* [Task details] Every entry is to be returned exactly as it stands; the pictures are to be dropped.

* [Task inputs]
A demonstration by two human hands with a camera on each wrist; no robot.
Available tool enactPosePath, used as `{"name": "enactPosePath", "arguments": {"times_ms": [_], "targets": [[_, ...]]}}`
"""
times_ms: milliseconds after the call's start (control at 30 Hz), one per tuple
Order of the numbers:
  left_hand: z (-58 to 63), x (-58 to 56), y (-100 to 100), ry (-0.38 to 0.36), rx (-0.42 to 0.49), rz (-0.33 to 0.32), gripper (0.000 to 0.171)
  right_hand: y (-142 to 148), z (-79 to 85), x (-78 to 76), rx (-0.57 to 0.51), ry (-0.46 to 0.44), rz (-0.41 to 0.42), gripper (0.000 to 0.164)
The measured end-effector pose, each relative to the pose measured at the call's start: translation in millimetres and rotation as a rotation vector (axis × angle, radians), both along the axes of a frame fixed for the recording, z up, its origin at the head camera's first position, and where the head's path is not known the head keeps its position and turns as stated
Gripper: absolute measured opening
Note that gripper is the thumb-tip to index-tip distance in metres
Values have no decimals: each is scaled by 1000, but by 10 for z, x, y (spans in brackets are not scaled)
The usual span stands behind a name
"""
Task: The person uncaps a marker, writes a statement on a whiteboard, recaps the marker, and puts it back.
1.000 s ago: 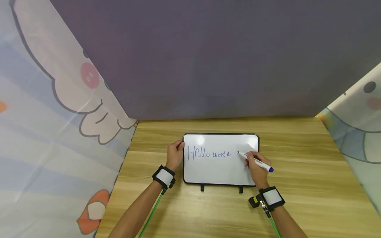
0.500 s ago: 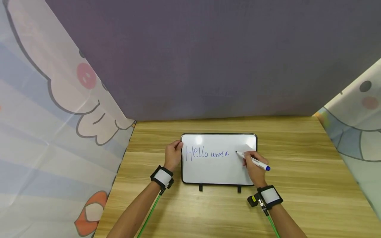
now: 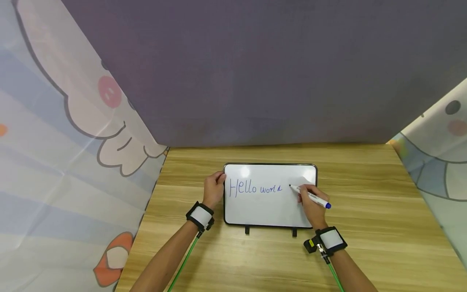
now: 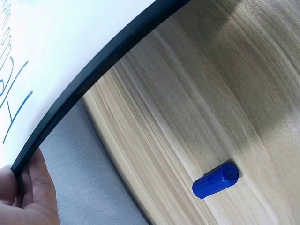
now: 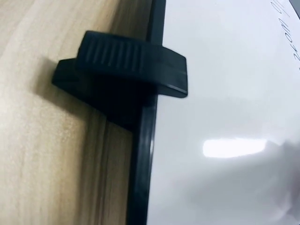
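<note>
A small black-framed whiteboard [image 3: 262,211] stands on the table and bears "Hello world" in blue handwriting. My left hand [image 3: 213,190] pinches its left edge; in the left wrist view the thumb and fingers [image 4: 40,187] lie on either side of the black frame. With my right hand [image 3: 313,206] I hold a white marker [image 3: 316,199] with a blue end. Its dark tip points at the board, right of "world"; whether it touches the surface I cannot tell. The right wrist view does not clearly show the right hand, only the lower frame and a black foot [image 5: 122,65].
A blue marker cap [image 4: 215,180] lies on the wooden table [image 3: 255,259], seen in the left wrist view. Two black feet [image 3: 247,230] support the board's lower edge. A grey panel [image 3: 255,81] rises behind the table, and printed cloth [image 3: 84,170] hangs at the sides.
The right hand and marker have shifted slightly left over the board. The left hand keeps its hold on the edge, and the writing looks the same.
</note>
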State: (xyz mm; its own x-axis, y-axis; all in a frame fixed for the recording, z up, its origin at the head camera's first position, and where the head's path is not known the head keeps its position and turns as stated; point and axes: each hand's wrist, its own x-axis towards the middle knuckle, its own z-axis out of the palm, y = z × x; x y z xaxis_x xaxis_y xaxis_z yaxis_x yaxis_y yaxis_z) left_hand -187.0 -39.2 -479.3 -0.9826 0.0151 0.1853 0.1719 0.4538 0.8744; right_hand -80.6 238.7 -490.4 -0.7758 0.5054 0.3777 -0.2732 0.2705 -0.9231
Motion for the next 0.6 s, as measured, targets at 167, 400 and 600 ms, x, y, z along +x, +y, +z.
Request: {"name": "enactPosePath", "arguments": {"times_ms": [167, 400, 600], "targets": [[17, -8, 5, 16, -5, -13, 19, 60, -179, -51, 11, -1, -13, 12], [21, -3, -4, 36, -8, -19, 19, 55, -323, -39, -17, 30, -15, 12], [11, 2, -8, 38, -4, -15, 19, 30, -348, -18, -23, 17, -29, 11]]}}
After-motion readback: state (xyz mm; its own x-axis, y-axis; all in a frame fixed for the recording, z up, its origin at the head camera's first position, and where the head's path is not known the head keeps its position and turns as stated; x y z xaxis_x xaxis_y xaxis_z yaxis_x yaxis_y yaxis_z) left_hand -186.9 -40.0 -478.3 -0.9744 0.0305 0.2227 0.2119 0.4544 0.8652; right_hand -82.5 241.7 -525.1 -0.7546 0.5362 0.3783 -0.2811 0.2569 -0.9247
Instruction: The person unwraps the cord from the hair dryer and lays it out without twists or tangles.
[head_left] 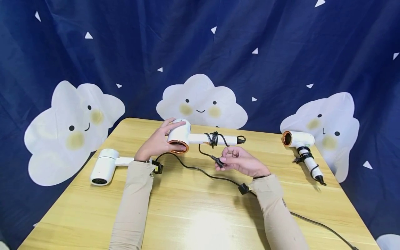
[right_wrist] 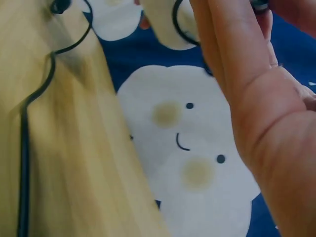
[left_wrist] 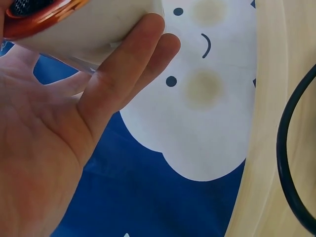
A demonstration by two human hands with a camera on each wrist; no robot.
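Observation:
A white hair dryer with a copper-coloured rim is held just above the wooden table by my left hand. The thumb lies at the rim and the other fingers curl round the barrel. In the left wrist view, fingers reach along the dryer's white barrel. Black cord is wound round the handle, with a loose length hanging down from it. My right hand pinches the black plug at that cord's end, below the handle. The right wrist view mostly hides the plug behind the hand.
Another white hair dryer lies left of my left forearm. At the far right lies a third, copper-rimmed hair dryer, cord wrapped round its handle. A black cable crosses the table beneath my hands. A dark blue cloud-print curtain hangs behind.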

* [Answer section]
A demonstration by two human hands with a camera on each wrist; no robot.
Available tool enactPosePath, used as `{"name": "enactPosePath", "arguments": {"times_ms": [_], "targets": [[_, ...]]}}`
"""
times_ms: milliseconds after the call's start (control at 30 Hz), one per tuple
Order of the numbers:
  left_hand: z (-58 to 63), x (-58 to 56), y (-100 to 100), ry (-0.38 to 0.36), rx (-0.42 to 0.49), rz (-0.33 to 0.32), gripper (0.000 to 0.171)
  right_hand: y (-142 to 148), z (-79 to 85), x (-78 to 76), rx (-0.57 to 0.51), ry (-0.46 to 0.44), rz (-0.41 to 0.42), gripper (0.000 to 0.164)
The measured end-effector pose, each relative to the pose measured at the call's start: translation in millimetres and rotation as a rotation vector (axis × angle, radians), both along the axes of a frame fixed for the recording, z up, its origin at the head camera's first position, and where the head's path is not known the head keeps its position and turns as stated
Gripper: absolute measured opening
Note that gripper is the thumb-tip to index-tip distance in metres
Values have no decimals: each is scaled by 1000, but by 10 for z, x, y (spans in brackets are not scaled)
The usual span stands behind a name
"""
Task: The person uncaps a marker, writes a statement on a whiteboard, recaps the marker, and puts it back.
1.000 s ago: 
0.500 s ago: 
now: 
now: 
now: 
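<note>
A small black-framed whiteboard [image 3: 262,211] stands on the table and bears "Hello world" in blue handwriting. My left hand [image 3: 213,190] pinches its left edge; in the left wrist view the thumb and fingers [image 4: 40,187] lie on either side of the black frame. With my right hand [image 3: 313,206] I hold a white marker [image 3: 316,199] with a blue end. Its dark tip points at the board, right of "world"; whether it touches the surface I cannot tell. The right wrist view does not clearly show the right hand, only the lower frame and a black foot [image 5: 122,65].
A blue marker cap [image 4: 215,180] lies on the wooden table [image 3: 255,259], seen in the left wrist view. Two black feet [image 3: 247,230] support the board's lower edge. A grey panel [image 3: 255,81] rises behind the table, and printed cloth [image 3: 84,170] hangs at the sides.
The right hand and marker have shifted slightly left over the board. The left hand keeps its hold on the edge, and the writing looks the same.
</note>
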State: (xyz mm; its own x-axis, y-axis; all in a frame fixed for the recording, z up, its origin at the head camera's first position, and where the head's path is not known the head keeps its position and turns as stated; point and axes: each hand's wrist, its own x-axis towards the middle knuckle, its own z-axis out of the palm, y = z × x; x y z xaxis_x xaxis_y xaxis_z yaxis_x yaxis_y yaxis_z) left_hand -187.0 -39.2 -479.3 -0.9826 0.0151 0.1853 0.1719 0.4538 0.8744; right_hand -80.6 238.7 -490.4 -0.7758 0.5054 0.3777 -0.2732 0.2705 -0.9231
Motion for the next 0.6 s, as measured, targets at 167, 400 and 600 ms, x, y, z along +x, +y, +z.
Request: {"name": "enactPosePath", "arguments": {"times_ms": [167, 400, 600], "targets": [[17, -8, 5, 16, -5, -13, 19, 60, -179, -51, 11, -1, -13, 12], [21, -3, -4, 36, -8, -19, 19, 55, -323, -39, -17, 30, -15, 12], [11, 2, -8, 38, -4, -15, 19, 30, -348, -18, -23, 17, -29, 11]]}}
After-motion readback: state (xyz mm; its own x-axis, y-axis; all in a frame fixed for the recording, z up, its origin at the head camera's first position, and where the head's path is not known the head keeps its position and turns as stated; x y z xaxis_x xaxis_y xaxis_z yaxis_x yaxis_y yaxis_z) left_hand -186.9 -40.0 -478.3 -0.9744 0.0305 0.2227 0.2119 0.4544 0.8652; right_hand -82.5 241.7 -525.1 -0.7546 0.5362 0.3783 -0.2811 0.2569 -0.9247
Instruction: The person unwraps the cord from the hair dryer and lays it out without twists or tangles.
[head_left] 
[right_wrist] 
[left_wrist] 
A demonstration by two human hands with a camera on each wrist; no robot.
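Observation:
A white hair dryer with a copper-coloured rim is held just above the wooden table by my left hand. The thumb lies at the rim and the other fingers curl round the barrel. In the left wrist view, fingers reach along the dryer's white barrel. Black cord is wound round the handle, with a loose length hanging down from it. My right hand pinches the black plug at that cord's end, below the handle. The right wrist view mostly hides the plug behind the hand.
Another white hair dryer lies left of my left forearm. At the far right lies a third, copper-rimmed hair dryer, cord wrapped round its handle. A black cable crosses the table beneath my hands. A dark blue cloud-print curtain hangs behind.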

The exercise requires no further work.